Campus: San Diego State University -- November 19, 2004

SDSU Professor Appointed Chair of Federal U.S.-Mexico Border Environmental Advisory Board

Upcoming Report from Committee Will Address Water Quality and Supply

The federal Environmental Protection Agency has appointed Paul Ganster, a San Diego State University professor and director of SDSU's Institute for Regional Studies of the Californias, to chair an independent federal advisory committee that makes recommendations to the president and Congress on methods to improve environmental conditions along the U.S.-Mexico border.

Ganster is the first academic to chair the committee, known as the Good Neighbor Environmental Board, in the board's 12-year history.
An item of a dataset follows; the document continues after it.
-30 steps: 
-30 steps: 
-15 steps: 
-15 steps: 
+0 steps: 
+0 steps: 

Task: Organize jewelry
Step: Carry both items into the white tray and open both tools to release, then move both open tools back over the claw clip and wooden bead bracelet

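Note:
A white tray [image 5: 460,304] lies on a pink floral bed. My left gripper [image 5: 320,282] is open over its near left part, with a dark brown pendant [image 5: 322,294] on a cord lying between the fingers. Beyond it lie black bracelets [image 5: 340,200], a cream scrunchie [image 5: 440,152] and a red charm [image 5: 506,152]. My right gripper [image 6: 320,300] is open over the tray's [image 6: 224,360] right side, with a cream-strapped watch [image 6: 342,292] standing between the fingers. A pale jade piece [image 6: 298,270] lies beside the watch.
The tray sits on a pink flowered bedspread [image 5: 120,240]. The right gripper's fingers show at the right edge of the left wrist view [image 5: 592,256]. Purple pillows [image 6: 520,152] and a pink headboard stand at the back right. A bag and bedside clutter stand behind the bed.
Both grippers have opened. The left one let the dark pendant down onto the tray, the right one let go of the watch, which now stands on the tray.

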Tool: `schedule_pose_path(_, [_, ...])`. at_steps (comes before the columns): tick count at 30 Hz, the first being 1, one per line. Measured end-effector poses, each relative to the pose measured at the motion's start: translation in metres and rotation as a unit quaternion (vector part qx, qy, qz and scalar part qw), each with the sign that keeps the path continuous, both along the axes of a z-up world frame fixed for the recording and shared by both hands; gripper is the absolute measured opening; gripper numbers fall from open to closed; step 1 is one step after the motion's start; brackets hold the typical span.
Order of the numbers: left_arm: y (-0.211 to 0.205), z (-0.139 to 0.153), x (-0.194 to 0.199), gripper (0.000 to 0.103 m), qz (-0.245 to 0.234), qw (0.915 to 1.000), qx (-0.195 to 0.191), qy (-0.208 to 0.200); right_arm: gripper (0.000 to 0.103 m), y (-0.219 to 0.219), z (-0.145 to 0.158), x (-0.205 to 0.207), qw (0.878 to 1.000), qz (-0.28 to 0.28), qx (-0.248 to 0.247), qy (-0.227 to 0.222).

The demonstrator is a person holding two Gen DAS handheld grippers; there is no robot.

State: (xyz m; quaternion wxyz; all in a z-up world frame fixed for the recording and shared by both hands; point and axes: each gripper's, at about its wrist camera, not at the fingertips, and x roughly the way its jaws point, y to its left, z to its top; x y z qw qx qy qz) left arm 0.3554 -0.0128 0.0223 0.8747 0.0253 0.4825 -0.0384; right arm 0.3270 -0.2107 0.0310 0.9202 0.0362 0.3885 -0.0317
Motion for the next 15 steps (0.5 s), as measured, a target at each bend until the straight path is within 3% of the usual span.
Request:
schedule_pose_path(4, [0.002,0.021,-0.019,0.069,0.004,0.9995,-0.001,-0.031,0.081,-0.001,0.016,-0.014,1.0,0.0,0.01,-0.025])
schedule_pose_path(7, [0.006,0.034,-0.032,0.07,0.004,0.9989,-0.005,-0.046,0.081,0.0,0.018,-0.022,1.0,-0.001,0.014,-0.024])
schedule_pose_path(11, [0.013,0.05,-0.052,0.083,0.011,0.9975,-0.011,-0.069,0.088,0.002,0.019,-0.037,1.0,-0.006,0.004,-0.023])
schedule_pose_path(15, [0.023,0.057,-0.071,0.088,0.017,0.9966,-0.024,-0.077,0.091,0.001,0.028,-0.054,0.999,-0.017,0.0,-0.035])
He was first appointed to the board in 2003 in recognition of his efforts over 20 years to address environmental and sustainable development issues on the U.S.-Mexico border. Chairs are appointed for one-year terms, but are generally re-appointed for up to four years.

The board's advice to the federal and legislative branches takes the form of yearly reports and occasional letters containing recommendations for action on a different environmental subject. Next year's report, the eighth, will deal with water quality and availability.

Ganster, whose term began Nov. 1, is familiar with water issues through his work for the Tijuana River Watershed Binational Vision Project. The project's team of researchers, funded in part by the state of California, the County of San Diego and SDSU, has recently completed its work to outline an ideal ecological state for the Tijuana River watershed.

"It's important for the federal board to raise its voice on this issue so the administration and Congress fully grasp the urgency," Ganster said. "Population growth along the border coupled with the very limited supply of water means we're hitting a bottleneck in terms of sustainable development for border communities."

Ganster is a social scientist, specializing in Latin America. He came to SDSU from UCLA in 1984 to direct the Institute for Regional Studies of the Californias, which conducts research and outreach on transborder issues and facilitates SDSU's activity in the region. For the past two decades, Ganster's efforts have been directed toward policy questions of the U.S.-Mexico border and the comparative study of border regions around the world.

Elaine Koerner, an EPA official servings as the board's designated federal officer, said Ganster's experience will help the board better navigate the complex environmental issues related to the border.

"The board's diverse membership means that its advice comes from experts from many fields who have come to consensus on how best to handle these complicated issues," she said. "Dr. Ganster's leadership will enhance this process."

Koerner said that Ganster already has taken the lead on finishing preparations for the board's next report, which is set to be presented in Spring 2005 to President Bush and Congress. The report will focus on how the federal government can most effectively support good management of the border region's precious water resources.

Members of the Good Neighbor Environmental Board represent public, private and academic sectors as well as different geographical regions ranging from Southern California to the upper reaches of the Rio Grande River in Texas. Representatives from the federal departments of State, Commerce, Interior, Transportation, Agriculture, Health and Human Services and Housing and Urban Development also sit on the board. The previous chair was Placido dos Santos, border environmental manager for the Arizona Department of Environmental Quality.

In addition to teaching at SDSU, Ganster has been a visiting professor at the School of Economics at the Universidad Autonoma de Baja California in Tijuana. He also sits on the Binational Regional Opportunities Committee of the San Diego Association of Governments (SANDAG), and is associate director of SDSU's Office of International Programs, which has established exchange agreements with hundreds of universities outside the U.S., enabling nearly 1,200 SDSU students to study abroad in 2004.